* _EXERCISE BRIEF_:
Write out each entry word for word.

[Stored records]

·····

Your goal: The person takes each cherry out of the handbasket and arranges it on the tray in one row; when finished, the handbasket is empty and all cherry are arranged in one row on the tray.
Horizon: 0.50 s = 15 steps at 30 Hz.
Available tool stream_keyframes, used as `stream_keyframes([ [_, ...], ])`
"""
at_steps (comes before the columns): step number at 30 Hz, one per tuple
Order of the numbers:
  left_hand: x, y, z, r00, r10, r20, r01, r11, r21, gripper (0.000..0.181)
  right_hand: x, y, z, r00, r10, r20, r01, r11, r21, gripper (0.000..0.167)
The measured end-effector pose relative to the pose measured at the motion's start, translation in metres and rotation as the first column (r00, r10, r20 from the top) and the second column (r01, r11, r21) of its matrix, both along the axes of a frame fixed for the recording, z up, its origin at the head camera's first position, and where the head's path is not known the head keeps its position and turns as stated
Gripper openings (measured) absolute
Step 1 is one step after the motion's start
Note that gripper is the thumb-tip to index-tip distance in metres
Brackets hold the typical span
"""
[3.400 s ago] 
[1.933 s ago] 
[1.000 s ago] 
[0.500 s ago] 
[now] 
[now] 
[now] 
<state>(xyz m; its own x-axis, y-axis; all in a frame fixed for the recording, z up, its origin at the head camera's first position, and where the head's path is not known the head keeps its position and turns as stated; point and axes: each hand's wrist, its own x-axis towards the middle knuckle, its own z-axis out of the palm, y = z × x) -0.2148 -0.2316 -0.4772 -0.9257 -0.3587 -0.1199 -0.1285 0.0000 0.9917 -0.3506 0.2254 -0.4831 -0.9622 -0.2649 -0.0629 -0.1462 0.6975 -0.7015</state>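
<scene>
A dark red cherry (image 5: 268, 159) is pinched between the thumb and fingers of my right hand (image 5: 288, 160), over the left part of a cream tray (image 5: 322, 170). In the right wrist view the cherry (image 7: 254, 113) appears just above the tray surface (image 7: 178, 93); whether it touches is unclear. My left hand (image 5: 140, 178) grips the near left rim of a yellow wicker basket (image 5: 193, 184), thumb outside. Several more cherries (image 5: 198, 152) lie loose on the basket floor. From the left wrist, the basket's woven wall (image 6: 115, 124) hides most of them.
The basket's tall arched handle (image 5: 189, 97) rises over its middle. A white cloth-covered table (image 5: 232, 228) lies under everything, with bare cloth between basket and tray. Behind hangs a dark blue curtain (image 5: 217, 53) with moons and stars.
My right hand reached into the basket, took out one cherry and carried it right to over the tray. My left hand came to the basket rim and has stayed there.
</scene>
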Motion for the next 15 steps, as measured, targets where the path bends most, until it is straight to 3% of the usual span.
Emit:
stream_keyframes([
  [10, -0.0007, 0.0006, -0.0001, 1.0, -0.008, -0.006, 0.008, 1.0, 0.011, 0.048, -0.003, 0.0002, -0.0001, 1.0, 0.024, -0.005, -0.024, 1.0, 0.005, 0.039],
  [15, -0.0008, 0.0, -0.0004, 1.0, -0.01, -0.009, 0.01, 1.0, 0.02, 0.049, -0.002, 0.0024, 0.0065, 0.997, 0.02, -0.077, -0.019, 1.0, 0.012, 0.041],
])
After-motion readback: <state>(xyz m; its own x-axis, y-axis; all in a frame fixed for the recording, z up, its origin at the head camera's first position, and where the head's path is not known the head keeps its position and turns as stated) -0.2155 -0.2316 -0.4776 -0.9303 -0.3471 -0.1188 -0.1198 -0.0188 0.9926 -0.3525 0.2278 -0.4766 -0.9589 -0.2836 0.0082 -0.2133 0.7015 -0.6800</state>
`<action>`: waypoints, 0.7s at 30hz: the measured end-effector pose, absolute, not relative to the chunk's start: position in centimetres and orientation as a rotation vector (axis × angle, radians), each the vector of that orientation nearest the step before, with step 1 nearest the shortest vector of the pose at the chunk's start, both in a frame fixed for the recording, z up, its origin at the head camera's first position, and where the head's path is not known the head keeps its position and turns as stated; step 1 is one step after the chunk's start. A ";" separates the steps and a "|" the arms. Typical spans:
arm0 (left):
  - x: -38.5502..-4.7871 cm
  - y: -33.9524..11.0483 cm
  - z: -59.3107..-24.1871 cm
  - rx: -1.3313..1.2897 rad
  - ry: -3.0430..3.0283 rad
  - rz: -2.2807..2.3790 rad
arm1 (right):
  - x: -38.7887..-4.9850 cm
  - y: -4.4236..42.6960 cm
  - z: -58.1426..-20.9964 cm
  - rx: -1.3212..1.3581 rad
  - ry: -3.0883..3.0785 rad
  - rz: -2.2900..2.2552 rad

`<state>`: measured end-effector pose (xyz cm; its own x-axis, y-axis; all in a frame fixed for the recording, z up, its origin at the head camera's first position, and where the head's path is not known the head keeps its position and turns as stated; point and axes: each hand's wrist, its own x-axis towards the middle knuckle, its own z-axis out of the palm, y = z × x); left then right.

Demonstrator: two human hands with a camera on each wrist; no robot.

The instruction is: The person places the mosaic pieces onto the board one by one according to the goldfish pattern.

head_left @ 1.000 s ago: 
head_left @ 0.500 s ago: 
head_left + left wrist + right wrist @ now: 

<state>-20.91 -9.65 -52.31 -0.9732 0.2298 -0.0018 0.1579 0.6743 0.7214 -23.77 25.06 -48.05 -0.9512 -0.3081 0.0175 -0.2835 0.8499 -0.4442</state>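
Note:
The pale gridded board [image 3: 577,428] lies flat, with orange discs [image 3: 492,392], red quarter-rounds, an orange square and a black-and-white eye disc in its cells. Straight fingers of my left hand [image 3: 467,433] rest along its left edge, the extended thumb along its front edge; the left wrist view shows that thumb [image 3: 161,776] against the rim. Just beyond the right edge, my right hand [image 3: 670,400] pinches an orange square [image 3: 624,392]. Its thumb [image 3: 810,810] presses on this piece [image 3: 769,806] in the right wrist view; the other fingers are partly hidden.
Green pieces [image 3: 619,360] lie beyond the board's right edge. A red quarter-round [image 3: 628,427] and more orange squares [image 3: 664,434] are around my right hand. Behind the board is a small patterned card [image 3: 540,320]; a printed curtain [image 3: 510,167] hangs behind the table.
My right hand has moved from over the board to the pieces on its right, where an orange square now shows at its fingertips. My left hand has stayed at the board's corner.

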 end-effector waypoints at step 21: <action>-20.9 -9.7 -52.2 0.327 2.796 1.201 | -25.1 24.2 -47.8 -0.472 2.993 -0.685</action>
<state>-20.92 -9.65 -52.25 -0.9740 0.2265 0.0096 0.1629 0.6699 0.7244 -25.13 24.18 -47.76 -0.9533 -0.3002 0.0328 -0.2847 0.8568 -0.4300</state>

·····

* _ANSWER_:
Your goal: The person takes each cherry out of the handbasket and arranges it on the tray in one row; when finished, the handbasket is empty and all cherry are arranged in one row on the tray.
Horizon: 0.50 s = 15 steps at 30 Hz.
Available tool stream_keyframes, used as `stream_keyframes([ [_, ...], ])`
"""
at_steps (comes before the columns): step number at 30 Hz, one per tuple
Order of the numbers:
  left_hand: x, y, z, r00, r10, r20, r01, r11, r21, gripper (0.000..0.181)
  right_hand: x, y, z, r00, r10, r20, r01, r11, r21, gripper (0.000..0.167)
The measured end-effector pose relative to the pose measured at the motion's start, translation in metres and rotation as the first column (r00, r10, r20 from the top) and the second column (r01, r11, r21) of its matrix, both along the axes of a frame fixed for the recording, z up, its origin at the head camera's first position, and where the head's path is not known the head keeps its position and turns as stated
Gripper openings (measured) absolute
Step 1 is one step after the motion's start
Note that gripper is the thumb-tip to index-tip distance in metres
Brackets hold the typical span
"""
[3.400 s ago] 
[1.933 s ago] 
[1.000 s ago] 
[0.500 s ago] 
[now] 
[now] 
[now] 
<state>(xyz m; its own x-axis, y-axis; all in a frame fixed for the recording, z up, its origin at the head camera's first position, and where the head's path is not known the head keeps its position and turns as stated; point and axes: each hand's wrist, its own x-axis towards the middle knuckle, its own z-axis out of the palm, y = z × x) -0.2148 -0.2316 -0.4772 -0.9257 -0.3587 -0.1199 -0.1285 0.0000 0.9917 -0.3506 0.2254 -0.4831 -0.9622 -0.2649 -0.0629 -0.1462 0.6975 -0.7015</state>
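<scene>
A dark red cherry (image 5: 268, 159) is pinched between the thumb and fingers of my right hand (image 5: 288, 160), over the left part of a cream tray (image 5: 322, 170). In the right wrist view the cherry (image 7: 254, 113) appears just above the tray surface (image 7: 178, 93); whether it touches is unclear. My left hand (image 5: 140, 178) grips the near left rim of a yellow wicker basket (image 5: 193, 184), thumb outside. Several more cherries (image 5: 198, 152) lie loose on the basket floor. From the left wrist, the basket's woven wall (image 6: 115, 124) hides most of them.
The basket's tall arched handle (image 5: 189, 97) rises over its middle. A white cloth-covered table (image 5: 232, 228) lies under everything, with bare cloth between basket and tray. Behind hangs a dark blue curtain (image 5: 217, 53) with moons and stars.
My right hand reached into the basket, took out one cherry and carried it right to over the tray. My left hand came to the basket rim and has stayed there.
</scene>
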Motion for the next 15 steps, as measured, targets where the path bends most, until it is straight to 3% of the usual span.
Emit:
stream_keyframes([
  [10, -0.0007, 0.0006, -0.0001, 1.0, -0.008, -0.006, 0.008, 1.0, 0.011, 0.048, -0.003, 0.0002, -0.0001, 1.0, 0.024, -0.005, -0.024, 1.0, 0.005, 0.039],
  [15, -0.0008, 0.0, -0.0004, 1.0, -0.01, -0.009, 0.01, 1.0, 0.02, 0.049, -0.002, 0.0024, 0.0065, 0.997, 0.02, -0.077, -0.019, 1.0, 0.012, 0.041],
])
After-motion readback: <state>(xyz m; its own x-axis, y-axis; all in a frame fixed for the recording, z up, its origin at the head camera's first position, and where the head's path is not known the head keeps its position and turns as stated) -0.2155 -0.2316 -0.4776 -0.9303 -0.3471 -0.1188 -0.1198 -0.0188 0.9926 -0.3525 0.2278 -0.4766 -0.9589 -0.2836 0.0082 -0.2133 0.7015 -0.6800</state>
`<action>`: waypoints, 0.7s at 30hz: the measured end-effector pose, absolute, not relative to the chunk's start: position in centimetres and orientation as a rotation vector (axis × angle, radians), each the vector of that orientation nearest the step before, with step 1 nearest the shortest vector of the pose at the chunk's start, both in a frame fixed for the recording, z up, its origin at the head camera's first position, and where the head's path is not known the head keeps its position and turns as stated; step 1 is one step after the chunk's start. A ";" separates the steps and a "|" the arms. Typical spans:
arm0 (left):
  - x: -38.5502..-4.7871 cm
  - y: -33.9524..11.0483 cm
  - z: -59.3107..-24.1871 cm
  - rx: -1.3313..1.2897 rad
  - ry: -3.0430..3.0283 rad
  - rz: -2.2807..2.3790 rad
arm1 (right):
  - x: -38.7887..-4.9850 cm
  - y: -4.4236..42.6960 cm
  - z: -58.1426..-20.9964 cm
  - rx: -1.3212..1.3581 rad
  - ry: -3.0883..3.0785 rad
  - rz: -2.2900..2.2552 rad

`<state>`: measured end-effector pose (xyz cm; its own x-axis, y-axis; all in a frame fixed for the recording, z up, its origin at the head camera's first position, and where the head's path is not known the head keeps its position and turns as stated; point and axes: each hand's wrist, its own x-axis towards the middle knuckle, its own z-axis out of the palm, y = z × x); left then right.

Demonstrator: two human hands with a camera on each wrist; no robot.

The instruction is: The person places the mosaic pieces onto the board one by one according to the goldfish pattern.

head_left @ 1.000 s ago: 
head_left @ 0.500 s ago: 
head_left + left wrist + right wrist @ now: 

<state>-20.91 -9.65 -52.31 -0.9732 0.2298 -0.0018 0.1579 0.6743 0.7214 -23.77 25.06 -48.05 -0.9512 -0.3081 0.0175 -0.2835 0.8499 -0.4442</state>
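Note:
The pale gridded board [image 3: 577,428] lies flat, with orange discs [image 3: 492,392], red quarter-rounds, an orange square and a black-and-white eye disc in its cells. Straight fingers of my left hand [image 3: 467,433] rest along its left edge, the extended thumb along its front edge; the left wrist view shows that thumb [image 3: 161,776] against the rim. Just beyond the right edge, my right hand [image 3: 670,400] pinches an orange square [image 3: 624,392]. Its thumb [image 3: 810,810] presses on this piece [image 3: 769,806] in the right wrist view; the other fingers are partly hidden.
Green pieces [image 3: 619,360] lie beyond the board's right edge. A red quarter-round [image 3: 628,427] and more orange squares [image 3: 664,434] are around my right hand. Behind the board is a small patterned card [image 3: 540,320]; a printed curtain [image 3: 510,167] hangs behind the table.
My right hand has moved from over the board to the pieces on its right, where an orange square now shows at its fingertips. My left hand has stayed at the board's corner.
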
 end-effector waypoints at step 21: <action>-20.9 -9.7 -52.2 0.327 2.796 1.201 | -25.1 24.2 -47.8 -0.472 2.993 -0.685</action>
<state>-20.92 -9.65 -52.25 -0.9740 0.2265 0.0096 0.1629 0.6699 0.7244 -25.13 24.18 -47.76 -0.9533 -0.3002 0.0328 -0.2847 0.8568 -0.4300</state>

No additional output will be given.